───── Material provided ─────

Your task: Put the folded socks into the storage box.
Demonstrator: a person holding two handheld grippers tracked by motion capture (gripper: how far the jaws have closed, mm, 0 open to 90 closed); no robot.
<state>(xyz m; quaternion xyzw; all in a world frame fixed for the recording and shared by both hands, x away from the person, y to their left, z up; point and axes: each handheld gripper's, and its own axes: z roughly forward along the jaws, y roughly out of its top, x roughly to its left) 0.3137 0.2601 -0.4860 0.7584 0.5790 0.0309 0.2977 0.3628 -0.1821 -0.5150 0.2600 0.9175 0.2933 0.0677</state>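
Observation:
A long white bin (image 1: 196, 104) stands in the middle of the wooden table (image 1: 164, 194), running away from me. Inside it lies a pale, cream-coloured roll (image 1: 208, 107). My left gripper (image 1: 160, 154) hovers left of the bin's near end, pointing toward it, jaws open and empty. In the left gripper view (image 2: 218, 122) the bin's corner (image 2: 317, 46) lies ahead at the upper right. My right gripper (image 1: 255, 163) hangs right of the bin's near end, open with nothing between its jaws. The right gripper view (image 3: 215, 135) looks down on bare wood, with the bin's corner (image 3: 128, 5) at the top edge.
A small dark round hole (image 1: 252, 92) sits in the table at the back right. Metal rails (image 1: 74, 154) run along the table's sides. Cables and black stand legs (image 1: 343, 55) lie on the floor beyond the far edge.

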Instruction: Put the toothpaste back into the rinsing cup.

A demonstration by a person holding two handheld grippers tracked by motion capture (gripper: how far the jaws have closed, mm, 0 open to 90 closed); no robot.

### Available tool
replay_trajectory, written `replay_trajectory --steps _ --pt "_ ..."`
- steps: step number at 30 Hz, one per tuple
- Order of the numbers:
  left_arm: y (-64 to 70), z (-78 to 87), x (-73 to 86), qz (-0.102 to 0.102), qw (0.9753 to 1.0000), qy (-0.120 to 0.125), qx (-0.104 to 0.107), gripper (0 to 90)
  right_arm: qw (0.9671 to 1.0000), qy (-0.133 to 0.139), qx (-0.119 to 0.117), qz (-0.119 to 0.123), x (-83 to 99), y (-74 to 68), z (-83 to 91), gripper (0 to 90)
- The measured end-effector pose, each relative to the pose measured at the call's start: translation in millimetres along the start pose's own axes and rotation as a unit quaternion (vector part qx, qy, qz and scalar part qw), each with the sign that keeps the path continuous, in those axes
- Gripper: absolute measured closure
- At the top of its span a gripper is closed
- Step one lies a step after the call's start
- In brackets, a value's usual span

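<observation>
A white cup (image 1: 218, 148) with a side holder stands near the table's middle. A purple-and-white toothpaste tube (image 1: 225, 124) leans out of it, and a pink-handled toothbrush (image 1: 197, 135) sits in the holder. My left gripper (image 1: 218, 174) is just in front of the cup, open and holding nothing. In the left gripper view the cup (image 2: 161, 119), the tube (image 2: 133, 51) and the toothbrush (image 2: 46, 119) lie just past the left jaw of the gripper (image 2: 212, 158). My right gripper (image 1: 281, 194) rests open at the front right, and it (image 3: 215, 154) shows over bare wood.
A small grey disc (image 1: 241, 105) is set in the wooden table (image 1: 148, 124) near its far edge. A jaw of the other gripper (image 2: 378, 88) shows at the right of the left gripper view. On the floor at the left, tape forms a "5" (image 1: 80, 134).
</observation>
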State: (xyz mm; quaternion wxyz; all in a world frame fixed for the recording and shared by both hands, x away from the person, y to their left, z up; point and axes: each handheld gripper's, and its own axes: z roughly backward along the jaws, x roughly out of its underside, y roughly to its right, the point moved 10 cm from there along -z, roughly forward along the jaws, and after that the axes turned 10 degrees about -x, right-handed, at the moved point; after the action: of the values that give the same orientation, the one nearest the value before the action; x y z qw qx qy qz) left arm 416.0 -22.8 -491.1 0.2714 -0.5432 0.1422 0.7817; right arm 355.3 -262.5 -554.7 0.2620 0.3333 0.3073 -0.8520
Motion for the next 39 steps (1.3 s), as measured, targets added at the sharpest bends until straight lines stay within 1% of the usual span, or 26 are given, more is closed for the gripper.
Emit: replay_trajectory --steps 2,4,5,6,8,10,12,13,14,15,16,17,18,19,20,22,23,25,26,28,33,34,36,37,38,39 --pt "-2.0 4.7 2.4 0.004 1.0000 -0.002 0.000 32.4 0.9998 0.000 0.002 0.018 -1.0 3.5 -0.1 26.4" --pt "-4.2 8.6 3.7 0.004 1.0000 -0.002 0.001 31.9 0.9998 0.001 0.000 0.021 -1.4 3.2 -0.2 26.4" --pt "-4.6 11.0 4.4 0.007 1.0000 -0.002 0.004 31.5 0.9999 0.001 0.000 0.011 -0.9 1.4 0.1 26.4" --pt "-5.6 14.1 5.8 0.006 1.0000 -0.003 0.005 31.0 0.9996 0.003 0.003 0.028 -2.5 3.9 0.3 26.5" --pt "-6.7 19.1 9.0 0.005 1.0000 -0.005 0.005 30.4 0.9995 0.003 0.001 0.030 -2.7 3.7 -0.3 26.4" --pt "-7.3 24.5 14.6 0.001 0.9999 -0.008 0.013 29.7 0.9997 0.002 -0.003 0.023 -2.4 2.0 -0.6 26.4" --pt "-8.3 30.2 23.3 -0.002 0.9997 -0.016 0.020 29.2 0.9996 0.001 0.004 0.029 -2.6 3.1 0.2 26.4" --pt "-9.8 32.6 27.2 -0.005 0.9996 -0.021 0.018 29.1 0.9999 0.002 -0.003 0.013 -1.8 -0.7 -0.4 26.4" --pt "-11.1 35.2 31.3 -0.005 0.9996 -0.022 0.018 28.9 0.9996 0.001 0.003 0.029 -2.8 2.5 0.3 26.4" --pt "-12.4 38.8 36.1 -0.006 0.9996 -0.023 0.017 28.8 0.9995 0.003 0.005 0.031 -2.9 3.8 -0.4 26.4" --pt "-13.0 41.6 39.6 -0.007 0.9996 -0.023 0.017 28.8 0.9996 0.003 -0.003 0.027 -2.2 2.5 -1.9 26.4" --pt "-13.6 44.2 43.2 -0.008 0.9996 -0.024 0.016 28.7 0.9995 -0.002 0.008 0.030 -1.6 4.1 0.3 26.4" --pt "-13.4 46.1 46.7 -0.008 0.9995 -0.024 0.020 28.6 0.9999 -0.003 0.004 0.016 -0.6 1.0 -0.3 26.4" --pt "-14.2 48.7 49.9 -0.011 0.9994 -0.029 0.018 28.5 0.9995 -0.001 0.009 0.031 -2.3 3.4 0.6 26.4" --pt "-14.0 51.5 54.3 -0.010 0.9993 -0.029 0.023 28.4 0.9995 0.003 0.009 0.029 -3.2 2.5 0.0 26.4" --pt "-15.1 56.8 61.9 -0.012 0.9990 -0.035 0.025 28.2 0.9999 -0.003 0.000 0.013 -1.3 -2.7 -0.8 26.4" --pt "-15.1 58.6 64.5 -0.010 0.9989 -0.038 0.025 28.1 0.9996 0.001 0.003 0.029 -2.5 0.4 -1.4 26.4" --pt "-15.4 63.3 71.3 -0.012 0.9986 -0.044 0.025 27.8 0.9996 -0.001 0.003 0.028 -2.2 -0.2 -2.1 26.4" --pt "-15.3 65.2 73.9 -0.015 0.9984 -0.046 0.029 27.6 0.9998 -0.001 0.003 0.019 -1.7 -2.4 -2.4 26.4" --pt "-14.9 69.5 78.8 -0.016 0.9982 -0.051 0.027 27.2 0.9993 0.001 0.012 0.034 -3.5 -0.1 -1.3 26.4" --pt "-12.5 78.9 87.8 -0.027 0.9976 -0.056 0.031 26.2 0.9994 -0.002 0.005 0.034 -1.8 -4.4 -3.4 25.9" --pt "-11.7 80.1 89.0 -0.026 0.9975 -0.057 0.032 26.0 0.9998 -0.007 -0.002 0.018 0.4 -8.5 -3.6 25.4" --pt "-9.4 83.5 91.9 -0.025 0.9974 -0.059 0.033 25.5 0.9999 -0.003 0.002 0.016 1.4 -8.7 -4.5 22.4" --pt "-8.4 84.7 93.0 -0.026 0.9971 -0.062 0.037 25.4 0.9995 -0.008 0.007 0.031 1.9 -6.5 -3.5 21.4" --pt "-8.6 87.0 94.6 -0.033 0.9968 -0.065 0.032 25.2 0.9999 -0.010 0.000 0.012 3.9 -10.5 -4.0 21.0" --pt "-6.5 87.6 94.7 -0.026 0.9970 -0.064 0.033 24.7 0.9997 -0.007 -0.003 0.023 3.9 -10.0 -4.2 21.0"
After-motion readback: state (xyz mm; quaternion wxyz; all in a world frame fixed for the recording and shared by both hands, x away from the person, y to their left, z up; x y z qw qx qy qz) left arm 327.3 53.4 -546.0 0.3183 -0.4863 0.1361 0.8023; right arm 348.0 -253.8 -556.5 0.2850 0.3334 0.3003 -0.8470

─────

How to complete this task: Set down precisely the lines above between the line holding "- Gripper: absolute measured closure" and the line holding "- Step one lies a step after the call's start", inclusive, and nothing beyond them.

Task solution:
- Gripper: absolute measured closure
- At the top of its span a gripper is closed
- Step one lies a step after the call's start

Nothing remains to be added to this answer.